**Assignment**
Nothing in the data may be altered; restate all of it exactly.

**Dataset section**

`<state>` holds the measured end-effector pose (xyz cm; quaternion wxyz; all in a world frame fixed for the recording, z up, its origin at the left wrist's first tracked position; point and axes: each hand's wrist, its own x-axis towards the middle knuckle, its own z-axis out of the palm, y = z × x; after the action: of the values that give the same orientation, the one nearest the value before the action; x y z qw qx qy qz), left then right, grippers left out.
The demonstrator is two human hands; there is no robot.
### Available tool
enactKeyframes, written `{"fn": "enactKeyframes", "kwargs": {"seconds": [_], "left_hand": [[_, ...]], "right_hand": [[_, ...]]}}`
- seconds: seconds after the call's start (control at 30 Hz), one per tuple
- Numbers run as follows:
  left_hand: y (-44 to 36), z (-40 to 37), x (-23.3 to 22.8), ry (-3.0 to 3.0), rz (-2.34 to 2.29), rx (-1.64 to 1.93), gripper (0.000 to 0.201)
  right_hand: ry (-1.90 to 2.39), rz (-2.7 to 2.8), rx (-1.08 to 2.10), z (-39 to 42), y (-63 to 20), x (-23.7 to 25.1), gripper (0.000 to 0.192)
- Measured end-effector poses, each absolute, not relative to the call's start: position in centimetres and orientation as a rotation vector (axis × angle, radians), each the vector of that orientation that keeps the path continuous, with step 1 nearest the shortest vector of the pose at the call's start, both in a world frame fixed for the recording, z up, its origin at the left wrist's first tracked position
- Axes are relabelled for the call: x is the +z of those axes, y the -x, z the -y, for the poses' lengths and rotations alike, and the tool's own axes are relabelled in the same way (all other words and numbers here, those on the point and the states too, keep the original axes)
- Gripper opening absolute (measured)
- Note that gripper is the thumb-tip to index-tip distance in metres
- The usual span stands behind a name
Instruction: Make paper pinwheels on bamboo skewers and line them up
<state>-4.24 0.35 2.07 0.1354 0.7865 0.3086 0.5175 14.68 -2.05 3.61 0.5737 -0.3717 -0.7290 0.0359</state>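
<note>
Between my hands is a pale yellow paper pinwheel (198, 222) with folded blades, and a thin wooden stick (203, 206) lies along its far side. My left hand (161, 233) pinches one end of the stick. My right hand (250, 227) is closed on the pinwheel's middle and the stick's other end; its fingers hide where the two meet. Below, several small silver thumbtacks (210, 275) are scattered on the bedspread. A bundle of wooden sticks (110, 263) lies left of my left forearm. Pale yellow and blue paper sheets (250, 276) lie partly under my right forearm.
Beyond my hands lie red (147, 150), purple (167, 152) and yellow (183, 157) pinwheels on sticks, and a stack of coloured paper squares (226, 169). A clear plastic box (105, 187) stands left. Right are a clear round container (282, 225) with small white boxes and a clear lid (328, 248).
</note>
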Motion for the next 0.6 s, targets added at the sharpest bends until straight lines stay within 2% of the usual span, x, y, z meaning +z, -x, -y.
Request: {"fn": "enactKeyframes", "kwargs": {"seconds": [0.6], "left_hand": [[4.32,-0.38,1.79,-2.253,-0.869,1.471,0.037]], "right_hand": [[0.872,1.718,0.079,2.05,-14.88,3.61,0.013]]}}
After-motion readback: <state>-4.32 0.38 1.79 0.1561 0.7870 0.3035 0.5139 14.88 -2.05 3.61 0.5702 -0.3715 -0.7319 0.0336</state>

**Written answer**
`<state>` holds the measured end-effector pose (xyz cm; quaternion wxyz; all in a world frame fixed for the recording, z up, its origin at the left wrist's first tracked position; point and axes: each hand's wrist, its own x-axis towards the middle knuckle, its own z-axis out of the palm, y = z × x; after the action: of the values that give the same orientation, the one nearest the value before the action; x y z qw qx qy qz), left then right, grippers left out.
The demonstrator is two human hands; there is no robot.
### Available tool
enactKeyframes, written `{"fn": "enactKeyframes", "kwargs": {"seconds": [_], "left_hand": [[_, ...]], "right_hand": [[_, ...]]}}`
- seconds: seconds after the call's start (control at 30 Hz), one per tuple
- Numbers run as follows:
  left_hand: y (-44 to 36), z (-40 to 37), x (-23.3 to 22.8), ry (-3.0 to 3.0), rz (-2.34 to 2.29), rx (-1.64 to 1.93), gripper (0.000 to 0.201)
  right_hand: ry (-1.90 to 2.39), rz (-2.7 to 2.8), rx (-1.08 to 2.10), z (-39 to 42), y (-63 to 20), x (-23.7 to 25.1), gripper (0.000 to 0.192)
- Measured end-effector poses, each absolute, not relative to the call's start: position in centimetres and orientation as a rotation vector (axis × angle, radians), each the vector of that orientation that keeps the path continuous, with step 1 nearest the shortest vector of the pose at the call's start, both in a world frame fixed for the recording, z up, its origin at the left wrist's first tracked position
- Axes are relabelled for the call: x is the +z of those axes, y the -x, z the -y, for the poses' lengths and rotations alike, and the tool's own axes are relabelled in the same way (all other words and numbers here, those on the point and the states too, keep the original axes)
- Gripper opening absolute (measured)
- Note that gripper is the thumb-tip to index-tip distance in metres
- The usual span stands behind a name
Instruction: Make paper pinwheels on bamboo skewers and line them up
<state>-4.24 0.35 2.07 0.1354 0.7865 0.3086 0.5175 14.68 -2.05 3.61 0.5737 -0.3717 -0.7290 0.0359</state>
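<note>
Between my hands is a pale yellow paper pinwheel (198, 222) with folded blades, and a thin wooden stick (203, 206) lies along its far side. My left hand (161, 233) pinches one end of the stick. My right hand (250, 227) is closed on the pinwheel's middle and the stick's other end; its fingers hide where the two meet. Below, several small silver thumbtacks (210, 275) are scattered on the bedspread. A bundle of wooden sticks (110, 263) lies left of my left forearm. Pale yellow and blue paper sheets (250, 276) lie partly under my right forearm.
Beyond my hands lie red (147, 150), purple (167, 152) and yellow (183, 157) pinwheels on sticks, and a stack of coloured paper squares (226, 169). A clear plastic box (105, 187) stands left. Right are a clear round container (282, 225) with small white boxes and a clear lid (328, 248).
</note>
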Motion for the next 0.6 s, targets added at the sharpest bends until straight lines stay within 2% of the usual span, x, y, z meaning +z, -x, -y.
Request: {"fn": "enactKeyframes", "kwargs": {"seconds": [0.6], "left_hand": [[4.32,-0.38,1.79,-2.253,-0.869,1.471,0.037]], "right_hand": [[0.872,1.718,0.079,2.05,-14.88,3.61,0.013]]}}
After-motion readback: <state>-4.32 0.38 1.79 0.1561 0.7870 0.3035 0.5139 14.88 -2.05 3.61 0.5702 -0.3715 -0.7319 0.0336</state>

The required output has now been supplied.